_Task statement:_
Locate, in the data below, the line that contains "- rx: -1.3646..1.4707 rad" and the line that contains "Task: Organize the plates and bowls"; reproduce exactly those two lines and every line between them, nothing more.

_Provided records:_
# # # # #

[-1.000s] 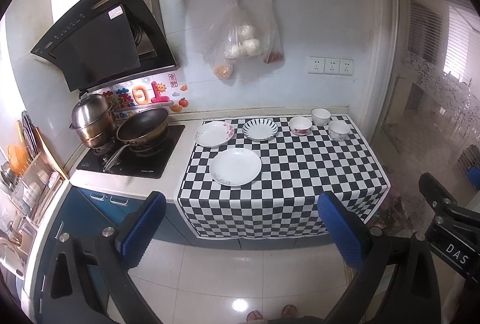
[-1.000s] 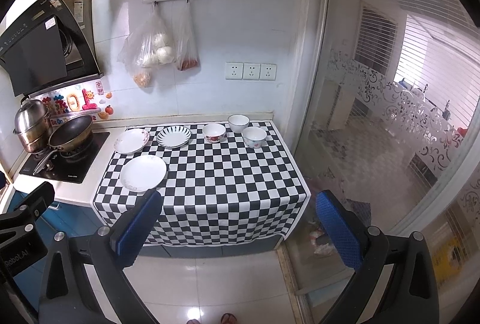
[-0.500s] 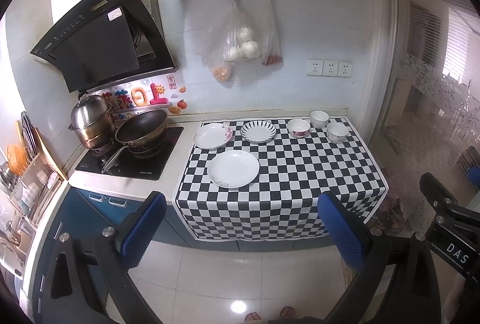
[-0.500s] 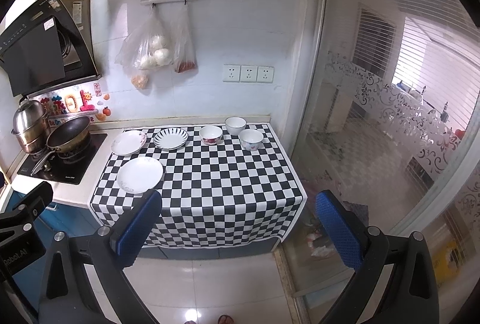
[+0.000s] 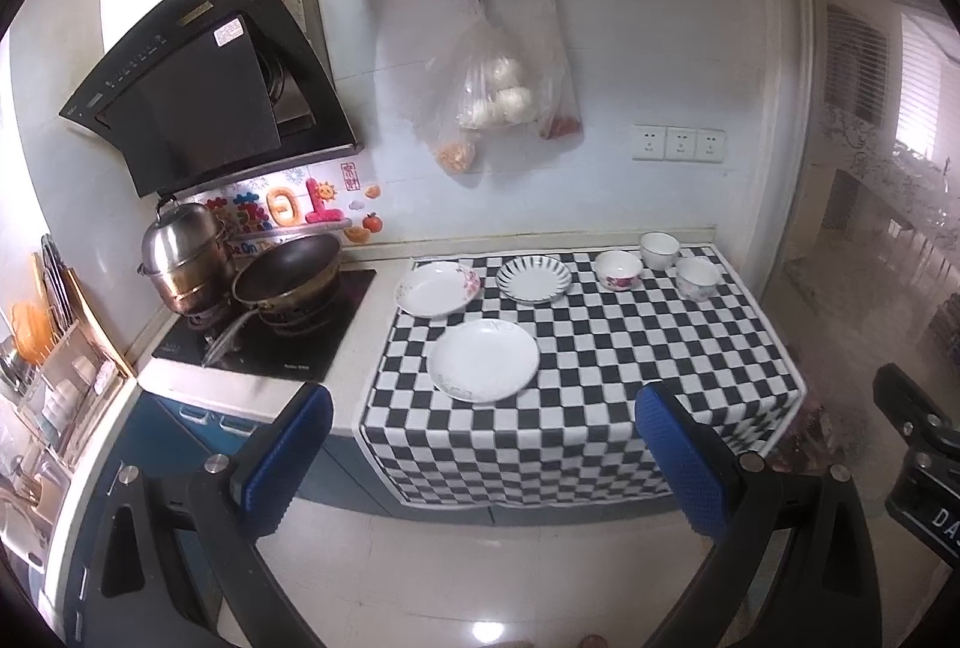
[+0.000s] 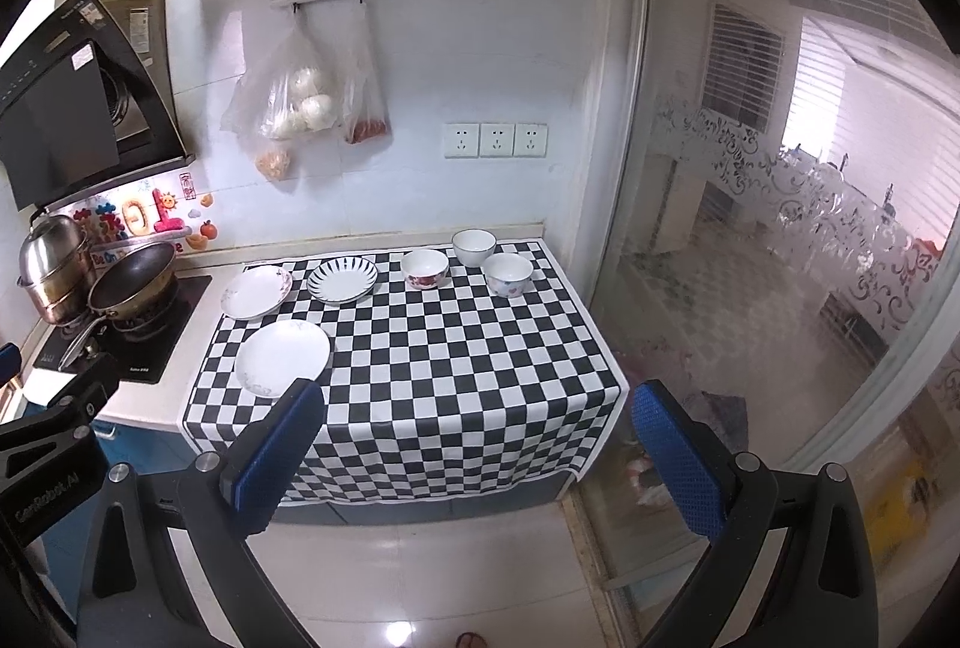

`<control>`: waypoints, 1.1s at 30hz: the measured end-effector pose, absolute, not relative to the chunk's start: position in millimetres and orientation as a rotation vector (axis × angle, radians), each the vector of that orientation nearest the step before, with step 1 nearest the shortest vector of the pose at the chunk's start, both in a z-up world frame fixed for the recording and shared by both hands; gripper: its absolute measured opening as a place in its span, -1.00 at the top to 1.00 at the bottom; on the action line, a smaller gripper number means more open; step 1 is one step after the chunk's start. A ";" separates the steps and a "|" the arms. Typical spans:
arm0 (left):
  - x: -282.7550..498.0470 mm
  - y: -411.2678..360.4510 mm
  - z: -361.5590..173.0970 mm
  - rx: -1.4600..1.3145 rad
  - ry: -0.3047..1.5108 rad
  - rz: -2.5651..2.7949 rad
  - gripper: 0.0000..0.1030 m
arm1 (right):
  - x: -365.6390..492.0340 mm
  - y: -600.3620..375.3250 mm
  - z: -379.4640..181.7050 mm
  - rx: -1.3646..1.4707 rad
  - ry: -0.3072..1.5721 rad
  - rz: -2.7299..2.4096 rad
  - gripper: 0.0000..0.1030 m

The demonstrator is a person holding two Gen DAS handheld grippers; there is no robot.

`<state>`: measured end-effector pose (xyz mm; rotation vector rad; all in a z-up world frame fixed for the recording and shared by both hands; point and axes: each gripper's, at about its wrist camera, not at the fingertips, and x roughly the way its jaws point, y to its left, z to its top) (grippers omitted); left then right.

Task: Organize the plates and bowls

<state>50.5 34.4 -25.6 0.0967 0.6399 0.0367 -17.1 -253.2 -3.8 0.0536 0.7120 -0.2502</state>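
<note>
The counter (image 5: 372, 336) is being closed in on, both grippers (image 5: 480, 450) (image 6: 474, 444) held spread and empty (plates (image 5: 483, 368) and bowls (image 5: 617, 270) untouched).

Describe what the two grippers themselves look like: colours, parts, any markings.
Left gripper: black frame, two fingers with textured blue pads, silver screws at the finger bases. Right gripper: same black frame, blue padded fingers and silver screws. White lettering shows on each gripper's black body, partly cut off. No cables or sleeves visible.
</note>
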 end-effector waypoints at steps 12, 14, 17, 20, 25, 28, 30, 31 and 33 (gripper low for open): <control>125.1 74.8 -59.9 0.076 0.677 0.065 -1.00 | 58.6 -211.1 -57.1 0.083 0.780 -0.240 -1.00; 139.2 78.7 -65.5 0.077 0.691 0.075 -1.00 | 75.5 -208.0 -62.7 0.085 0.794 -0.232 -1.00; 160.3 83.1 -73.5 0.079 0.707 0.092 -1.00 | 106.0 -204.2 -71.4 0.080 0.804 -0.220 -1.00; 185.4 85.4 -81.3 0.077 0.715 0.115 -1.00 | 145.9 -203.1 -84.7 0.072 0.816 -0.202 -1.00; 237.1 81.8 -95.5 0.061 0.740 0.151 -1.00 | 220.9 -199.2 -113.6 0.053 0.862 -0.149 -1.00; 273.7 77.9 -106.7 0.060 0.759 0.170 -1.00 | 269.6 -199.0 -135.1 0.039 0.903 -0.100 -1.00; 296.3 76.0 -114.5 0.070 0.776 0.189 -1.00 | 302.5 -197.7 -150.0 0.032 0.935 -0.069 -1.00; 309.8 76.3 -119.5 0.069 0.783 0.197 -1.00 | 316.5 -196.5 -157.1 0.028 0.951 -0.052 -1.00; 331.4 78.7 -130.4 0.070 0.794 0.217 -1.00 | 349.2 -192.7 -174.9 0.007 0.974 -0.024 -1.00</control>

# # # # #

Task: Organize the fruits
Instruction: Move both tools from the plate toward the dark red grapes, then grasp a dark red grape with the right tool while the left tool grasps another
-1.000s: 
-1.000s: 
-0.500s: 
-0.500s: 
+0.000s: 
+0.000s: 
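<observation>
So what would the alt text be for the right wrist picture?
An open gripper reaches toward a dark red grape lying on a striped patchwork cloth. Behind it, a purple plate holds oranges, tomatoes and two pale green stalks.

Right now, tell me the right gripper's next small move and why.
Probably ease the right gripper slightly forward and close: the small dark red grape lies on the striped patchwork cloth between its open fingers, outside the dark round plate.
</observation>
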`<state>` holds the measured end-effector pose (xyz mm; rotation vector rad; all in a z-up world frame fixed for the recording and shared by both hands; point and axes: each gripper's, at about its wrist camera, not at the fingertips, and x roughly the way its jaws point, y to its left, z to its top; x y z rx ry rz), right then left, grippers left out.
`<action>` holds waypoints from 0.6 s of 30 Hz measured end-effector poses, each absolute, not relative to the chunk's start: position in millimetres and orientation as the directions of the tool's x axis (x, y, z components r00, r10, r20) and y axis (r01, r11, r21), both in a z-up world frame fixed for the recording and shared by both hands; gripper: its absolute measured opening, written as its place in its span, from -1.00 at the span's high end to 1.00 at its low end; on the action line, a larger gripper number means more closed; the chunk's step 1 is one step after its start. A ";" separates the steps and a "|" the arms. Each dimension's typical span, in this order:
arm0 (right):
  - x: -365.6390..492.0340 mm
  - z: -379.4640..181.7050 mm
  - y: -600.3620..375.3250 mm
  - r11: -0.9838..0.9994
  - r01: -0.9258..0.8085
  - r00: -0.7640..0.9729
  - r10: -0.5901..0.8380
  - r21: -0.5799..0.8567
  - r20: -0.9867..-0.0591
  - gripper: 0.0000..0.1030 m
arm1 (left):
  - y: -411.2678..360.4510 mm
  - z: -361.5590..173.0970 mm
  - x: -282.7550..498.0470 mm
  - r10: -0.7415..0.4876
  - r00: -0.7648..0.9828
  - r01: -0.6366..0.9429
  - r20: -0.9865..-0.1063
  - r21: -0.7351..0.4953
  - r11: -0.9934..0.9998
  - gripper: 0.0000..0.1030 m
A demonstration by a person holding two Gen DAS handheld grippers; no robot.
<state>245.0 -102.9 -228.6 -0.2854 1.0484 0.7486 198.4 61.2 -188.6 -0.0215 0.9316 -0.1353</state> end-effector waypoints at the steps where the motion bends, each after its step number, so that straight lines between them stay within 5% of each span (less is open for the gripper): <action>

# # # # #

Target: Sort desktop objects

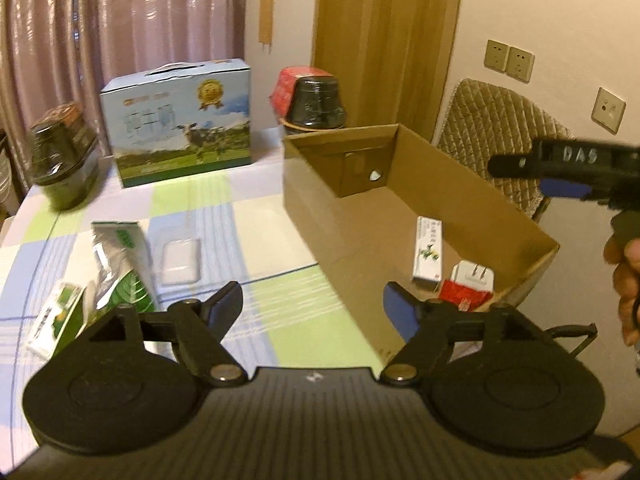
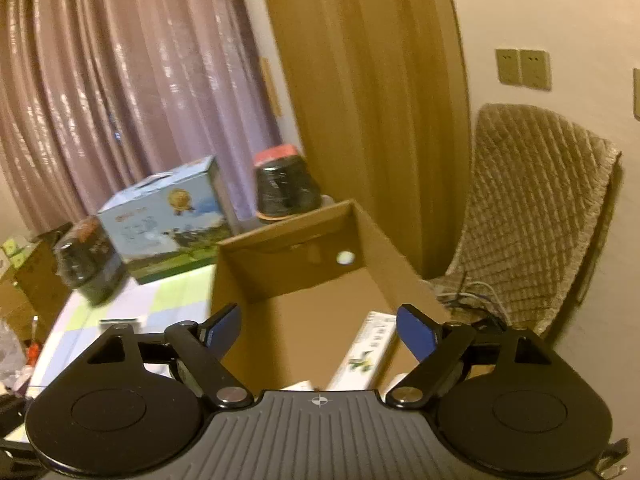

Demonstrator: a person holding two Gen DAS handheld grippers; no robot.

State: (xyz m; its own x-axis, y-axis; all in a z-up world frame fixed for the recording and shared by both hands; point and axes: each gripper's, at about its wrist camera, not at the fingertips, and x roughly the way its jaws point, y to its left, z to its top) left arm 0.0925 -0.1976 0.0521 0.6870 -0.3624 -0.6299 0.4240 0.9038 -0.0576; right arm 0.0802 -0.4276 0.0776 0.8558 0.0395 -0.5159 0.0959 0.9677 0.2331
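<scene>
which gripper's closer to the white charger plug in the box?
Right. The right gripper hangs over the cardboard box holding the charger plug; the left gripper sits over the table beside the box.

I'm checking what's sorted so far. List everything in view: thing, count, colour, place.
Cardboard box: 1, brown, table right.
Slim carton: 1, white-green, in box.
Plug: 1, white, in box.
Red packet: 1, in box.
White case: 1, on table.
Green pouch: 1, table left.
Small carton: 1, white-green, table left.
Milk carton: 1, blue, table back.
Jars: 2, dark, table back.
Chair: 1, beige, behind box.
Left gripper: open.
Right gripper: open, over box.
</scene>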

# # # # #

_Expected answer:_
  - rx: -1.3646..1.4707 rad
  - ry: -0.3072..1.5721 rad
  - rz: -2.7299..2.4096 rad
  - gripper: 0.0000..0.1030 m

The demonstrator is a person holding two Gen DAS handheld grippers; there is no robot.

`<state>`: measured end-effector pose (xyz mm; rotation vector rad; all in a z-up world frame fixed for the recording and shared by both hands; point and axes: each gripper's, at about its wrist camera, not at the fingertips, and x roughly the way its jaws point, y to its left, z to its top) (grippers omitted); left then right.

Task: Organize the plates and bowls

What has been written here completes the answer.